→ Task instructions: The whole listing below needs to be duplicated exactly, pictures aside.

→ Dataset extract:
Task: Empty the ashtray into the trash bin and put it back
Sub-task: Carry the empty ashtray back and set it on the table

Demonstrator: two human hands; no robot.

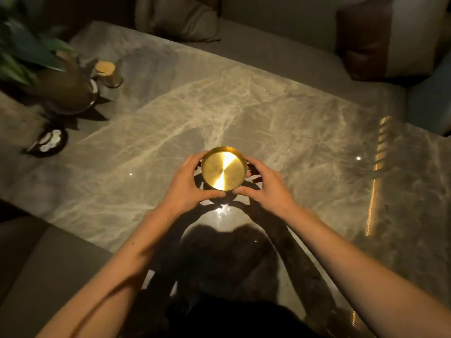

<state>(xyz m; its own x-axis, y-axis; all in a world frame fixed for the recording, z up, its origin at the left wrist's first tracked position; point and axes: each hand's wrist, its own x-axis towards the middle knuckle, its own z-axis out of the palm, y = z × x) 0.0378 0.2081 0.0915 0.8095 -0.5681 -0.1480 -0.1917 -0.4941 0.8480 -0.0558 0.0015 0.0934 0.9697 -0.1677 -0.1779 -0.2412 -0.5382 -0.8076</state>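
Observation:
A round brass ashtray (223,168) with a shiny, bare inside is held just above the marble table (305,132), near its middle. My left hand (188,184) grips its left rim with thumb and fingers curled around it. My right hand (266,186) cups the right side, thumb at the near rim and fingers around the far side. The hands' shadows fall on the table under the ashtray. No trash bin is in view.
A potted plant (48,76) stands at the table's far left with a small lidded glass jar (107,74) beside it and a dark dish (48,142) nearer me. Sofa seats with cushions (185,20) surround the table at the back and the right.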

→ Exercise result:
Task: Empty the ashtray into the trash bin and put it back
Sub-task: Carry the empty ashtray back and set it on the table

Demonstrator: two human hands; no robot.


<state>(xyz m; its own x-axis, y-axis; all in a world frame fixed for the recording, z up, its origin at the left wrist's first tracked position; point and axes: each hand's wrist, its own x-axis towards the middle knuckle, its own z-axis out of the palm, y = z × x) 0.0378 0.2081 0.0915 0.8095 -0.5681 -0.1480 -0.1917 -0.4941 0.8480 -0.0558 0.0015 0.0934 0.9697 -0.1677 -0.1779 -0.2412 -0.5382 -0.8076</state>
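Observation:
A round brass ashtray (223,168) with a shiny, bare inside is held just above the marble table (305,132), near its middle. My left hand (188,184) grips its left rim with thumb and fingers curled around it. My right hand (266,186) cups the right side, thumb at the near rim and fingers around the far side. The hands' shadows fall on the table under the ashtray. No trash bin is in view.
A potted plant (48,76) stands at the table's far left with a small lidded glass jar (107,74) beside it and a dark dish (48,142) nearer me. Sofa seats with cushions (185,20) surround the table at the back and the right.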

The answer to this exercise has been written out completely.